The lines below starting at the line containing "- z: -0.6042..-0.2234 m" and ending at the line containing "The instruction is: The" are to be repeated exactly, with both ends kept and nothing else added.

---------------

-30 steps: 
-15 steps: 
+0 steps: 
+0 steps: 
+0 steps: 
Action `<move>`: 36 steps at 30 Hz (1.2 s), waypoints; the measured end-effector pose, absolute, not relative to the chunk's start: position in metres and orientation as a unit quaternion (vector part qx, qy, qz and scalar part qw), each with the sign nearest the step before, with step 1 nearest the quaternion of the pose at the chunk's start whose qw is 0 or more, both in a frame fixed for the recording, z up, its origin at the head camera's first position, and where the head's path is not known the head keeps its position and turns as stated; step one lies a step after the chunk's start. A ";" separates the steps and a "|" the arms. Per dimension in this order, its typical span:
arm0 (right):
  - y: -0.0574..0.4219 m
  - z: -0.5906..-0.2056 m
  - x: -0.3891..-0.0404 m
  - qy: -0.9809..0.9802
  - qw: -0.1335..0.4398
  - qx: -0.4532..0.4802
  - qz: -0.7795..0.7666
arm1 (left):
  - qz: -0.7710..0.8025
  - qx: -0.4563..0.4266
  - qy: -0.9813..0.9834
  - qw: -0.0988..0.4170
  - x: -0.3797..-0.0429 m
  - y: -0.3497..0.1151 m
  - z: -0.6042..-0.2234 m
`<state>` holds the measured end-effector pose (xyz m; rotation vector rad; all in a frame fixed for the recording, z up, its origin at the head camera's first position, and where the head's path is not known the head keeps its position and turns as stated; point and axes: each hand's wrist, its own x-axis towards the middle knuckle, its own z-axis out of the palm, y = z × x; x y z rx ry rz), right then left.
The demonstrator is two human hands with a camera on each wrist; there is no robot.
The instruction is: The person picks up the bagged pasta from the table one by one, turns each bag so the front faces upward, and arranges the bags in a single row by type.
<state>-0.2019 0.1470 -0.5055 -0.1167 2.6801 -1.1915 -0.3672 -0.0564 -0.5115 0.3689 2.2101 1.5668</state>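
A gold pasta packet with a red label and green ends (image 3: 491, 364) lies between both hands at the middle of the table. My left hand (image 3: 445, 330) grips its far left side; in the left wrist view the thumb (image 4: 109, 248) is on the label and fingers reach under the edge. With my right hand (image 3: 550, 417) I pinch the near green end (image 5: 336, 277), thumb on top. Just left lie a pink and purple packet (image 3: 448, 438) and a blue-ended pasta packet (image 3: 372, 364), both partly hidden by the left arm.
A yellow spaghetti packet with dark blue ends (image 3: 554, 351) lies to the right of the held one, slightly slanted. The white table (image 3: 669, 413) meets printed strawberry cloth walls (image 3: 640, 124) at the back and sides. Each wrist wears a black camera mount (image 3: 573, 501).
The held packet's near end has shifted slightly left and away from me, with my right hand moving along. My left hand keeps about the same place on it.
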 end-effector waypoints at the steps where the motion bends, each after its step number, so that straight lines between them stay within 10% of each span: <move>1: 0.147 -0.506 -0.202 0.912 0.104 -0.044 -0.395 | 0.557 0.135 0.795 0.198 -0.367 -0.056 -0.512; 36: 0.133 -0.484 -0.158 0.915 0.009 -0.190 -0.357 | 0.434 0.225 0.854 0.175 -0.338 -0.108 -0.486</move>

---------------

[Answer to the exercise]:
  - z: -0.6042..-0.2234 m
`<state>` holds the measured end-effector pose (xyz m; rotation vector rad; all in a frame fixed for the recording, z up, its origin at the head camera's first position, and where the head's path is not known the head keeps its position and turns as stated; point and axes: each hand's wrist, its own x-axis towards the middle knuckle, its own z-axis out of the palm, y = z × x; x y z rx ry rz), right then left.
The demonstrator is two human hands with a camera on each wrist; there is no robot.
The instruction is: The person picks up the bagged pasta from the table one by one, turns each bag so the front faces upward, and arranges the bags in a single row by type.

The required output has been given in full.